This paper introduces AgentSkillOS, a principled framework for managing and orchestrating large-scale AI agent skill ecosystems (up to 200,000 skills). It employs a hierarchical "Capability Tree" for efficient skill discovery and a DAG-based orchestration engine to compose multiple skills for complex task execution, achieving SOTA performance in artifact-rich benchmarks.
TL;DR
AgentSkillOS is the first framework designed to handle the "ecosystem-scale" explosion of agent skills. By organizing over 200,000 skills into a Capability Tree and executing them via Directed Acyclic Graphs (DAGs), it allows agents to solve complex, artifact-rich tasks (videos, web pages, professional docs) that were previously impossible for "flat" single-skill agents.
Positioning: This work is a foundational infrastructure piece. It moves the conversation from "how to build a skill" to "how to manage and compose 200k skills."
The "Flat" Invocation Wall
Current LLM agents typically interact with tools or "skills" in a flat manner: the model is given a list, and it chooses one. However, as of February 2026, there are over 280,000 publicly available skills.
The authors identify two fatal flaws in prior work:
- Discovery Failure: LLMs cannot "reason" through 200k manual descriptions at once. Semantic search (RAG) often misses non-obvious but functionally superior skills.
- Orchestration Failure: Native agents struggle to manage data flow between multiple tools. They lose track of dependencies, leading to "fragmented" outputs rather than a cohesive project (like a full presentation with custom animations).
Methodology: Managed Discovery and Graph Execution
1. Capability Tree Construction (Manage Skills)
Instead of a flat list, AgentSkillOS recursively partitions skills into a hierarchy. Starting from five root categories (Content Creation, Data Processing, etc.), it uses an LLM to discover sub-groups and assign skills until leaf nodes are reached. This supports coarse-to-fine localization, allowing the agent to "zoom in" on a capability field.

2. DAG-based Orchestration (Solve Tasks)
Once skills are retrieved, the framework doesn't just hand them to the model. It builds a Directed Acyclic Graph (DAG).
- Quality-First: Adds stages for preparation and refinement.
- Efficiency-First: Maximizes parallelism (e.g., generating 5 images simultaneously).
- Simplicity-First: Minimizes the footprint for speed.
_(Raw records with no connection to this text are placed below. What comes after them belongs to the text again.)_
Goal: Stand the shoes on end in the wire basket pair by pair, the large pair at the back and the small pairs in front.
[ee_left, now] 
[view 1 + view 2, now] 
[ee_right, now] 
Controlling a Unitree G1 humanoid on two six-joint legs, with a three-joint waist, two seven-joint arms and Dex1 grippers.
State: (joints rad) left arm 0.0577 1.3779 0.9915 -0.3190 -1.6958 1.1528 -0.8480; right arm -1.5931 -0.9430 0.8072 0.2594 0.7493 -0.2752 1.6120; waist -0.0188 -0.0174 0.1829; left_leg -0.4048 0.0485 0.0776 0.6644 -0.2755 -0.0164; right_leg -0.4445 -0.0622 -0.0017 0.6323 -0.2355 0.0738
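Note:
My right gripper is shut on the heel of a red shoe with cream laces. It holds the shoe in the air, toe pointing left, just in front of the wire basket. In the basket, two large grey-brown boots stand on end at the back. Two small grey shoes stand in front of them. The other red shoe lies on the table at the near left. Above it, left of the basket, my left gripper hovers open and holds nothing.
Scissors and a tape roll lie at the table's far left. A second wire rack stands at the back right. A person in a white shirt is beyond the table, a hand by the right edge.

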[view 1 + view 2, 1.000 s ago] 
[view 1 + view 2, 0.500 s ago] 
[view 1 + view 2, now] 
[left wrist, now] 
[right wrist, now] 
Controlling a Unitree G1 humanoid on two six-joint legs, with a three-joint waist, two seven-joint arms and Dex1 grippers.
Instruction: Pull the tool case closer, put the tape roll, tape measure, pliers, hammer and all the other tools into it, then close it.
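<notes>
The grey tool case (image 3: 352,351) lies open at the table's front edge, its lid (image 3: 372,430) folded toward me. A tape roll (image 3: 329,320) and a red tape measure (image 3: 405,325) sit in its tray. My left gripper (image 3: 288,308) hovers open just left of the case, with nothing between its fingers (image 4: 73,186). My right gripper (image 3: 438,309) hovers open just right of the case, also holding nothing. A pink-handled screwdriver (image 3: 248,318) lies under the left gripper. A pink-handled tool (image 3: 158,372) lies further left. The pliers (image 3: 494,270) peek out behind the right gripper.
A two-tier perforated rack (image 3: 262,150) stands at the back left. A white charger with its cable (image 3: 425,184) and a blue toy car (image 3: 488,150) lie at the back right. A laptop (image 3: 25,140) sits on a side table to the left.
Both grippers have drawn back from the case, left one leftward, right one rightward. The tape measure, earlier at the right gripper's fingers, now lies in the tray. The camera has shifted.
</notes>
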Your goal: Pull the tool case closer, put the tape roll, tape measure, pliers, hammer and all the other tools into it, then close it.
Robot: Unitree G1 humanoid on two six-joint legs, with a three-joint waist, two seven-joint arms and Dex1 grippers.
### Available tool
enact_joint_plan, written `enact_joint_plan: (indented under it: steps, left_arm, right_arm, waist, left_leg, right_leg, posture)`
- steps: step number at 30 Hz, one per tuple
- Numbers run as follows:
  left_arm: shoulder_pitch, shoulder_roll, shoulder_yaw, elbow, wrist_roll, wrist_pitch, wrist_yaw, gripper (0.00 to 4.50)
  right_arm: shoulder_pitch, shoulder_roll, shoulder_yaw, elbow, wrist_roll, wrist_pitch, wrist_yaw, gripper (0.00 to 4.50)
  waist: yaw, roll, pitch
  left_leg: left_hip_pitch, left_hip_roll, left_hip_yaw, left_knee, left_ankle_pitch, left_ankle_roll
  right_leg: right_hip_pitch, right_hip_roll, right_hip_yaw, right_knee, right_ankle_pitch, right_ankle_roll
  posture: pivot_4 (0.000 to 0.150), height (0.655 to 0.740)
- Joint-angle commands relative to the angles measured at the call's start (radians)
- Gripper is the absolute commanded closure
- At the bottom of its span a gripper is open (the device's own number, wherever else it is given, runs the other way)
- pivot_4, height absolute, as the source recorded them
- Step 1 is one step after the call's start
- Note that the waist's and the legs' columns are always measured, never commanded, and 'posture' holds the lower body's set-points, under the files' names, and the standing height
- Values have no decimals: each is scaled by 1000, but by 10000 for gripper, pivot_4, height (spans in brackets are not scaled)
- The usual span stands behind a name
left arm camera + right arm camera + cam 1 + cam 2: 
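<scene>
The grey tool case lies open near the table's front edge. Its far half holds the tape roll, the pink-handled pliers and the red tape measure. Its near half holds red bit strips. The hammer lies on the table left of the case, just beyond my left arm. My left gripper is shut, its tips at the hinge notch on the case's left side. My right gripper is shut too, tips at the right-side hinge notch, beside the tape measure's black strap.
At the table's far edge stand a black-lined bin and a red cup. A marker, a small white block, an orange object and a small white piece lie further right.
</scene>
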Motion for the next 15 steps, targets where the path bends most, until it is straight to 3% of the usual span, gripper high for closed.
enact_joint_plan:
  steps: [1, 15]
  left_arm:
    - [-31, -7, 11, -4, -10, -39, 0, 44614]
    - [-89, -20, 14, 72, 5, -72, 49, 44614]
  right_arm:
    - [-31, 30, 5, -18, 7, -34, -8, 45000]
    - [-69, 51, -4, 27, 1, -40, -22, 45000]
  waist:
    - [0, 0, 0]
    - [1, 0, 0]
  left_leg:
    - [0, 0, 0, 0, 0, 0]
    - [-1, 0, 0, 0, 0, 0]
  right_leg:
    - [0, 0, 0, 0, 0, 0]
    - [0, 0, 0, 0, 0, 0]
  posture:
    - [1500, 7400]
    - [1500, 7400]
Experimental Proof: Orchestration is the Key
The team constructed a benchmark of 30 "artifact-rich" tasks. They didn't just measure "Pass/Fail," but used a Bradley-Terry Model for pairwise comparison of result quality (a much more rigorous standard for creative work).
| Ecosystem Size | Method | Bradley-Terry Score | | :--- | :--- | :--- | | 200 | Quality-First | 100.0 | | 200 | w/ Full Pool (Flat) | 24.3 | | 200K | Quality-First | 100.0 | | 200K | w/ Full Pool (Flat) | 17.2 |
The gap is staggering. Even with 200k skills available, the "Flat" agent performed poorly because it became "blind" to the right tools.
The radar charts show that AgentSkillOS variants (large polygons) maintain balanced capabilities across Data, Document, Video, Visual, and Web tasks, while flat baselines collapse as complexity grows.
Qualitative Leap
The difference isn't just numerical; it's visual.
- Vanilla agent: Produces basic Matplotlib plots.
- AgentSkillOS: Invokes internal Manim skills to produce high-fidelity mathematical animations with smooth transitions and professional annotations.

Critical Insights
The most profound takeaway is that structured composition is the real "Intelligence" multiplier. Even when the agent was given the "Oracle" (perfect) set of skills, if it invoked them in a flat sequence, it failed to match the quality of the DAG-orchestrated approach.
Limitations & Future Work
- Skill Quality: The framework assumes skills are high-quality. Autonomously "evaluating" the 3rd-party skills before inclusion remains an open challenge.
- Self-Evolution: The authors suggest that because skills are Markdown-based, agents should eventually start editing their own skill files to optimize execution.
Conclusion
AgentSkillOS provides the "Operating System" for the agent era. It proves that as AI tools become more decentralized and massive, the winner won't be the one with the most tools, but the one with the best "Manager" to organize and orchestrate them.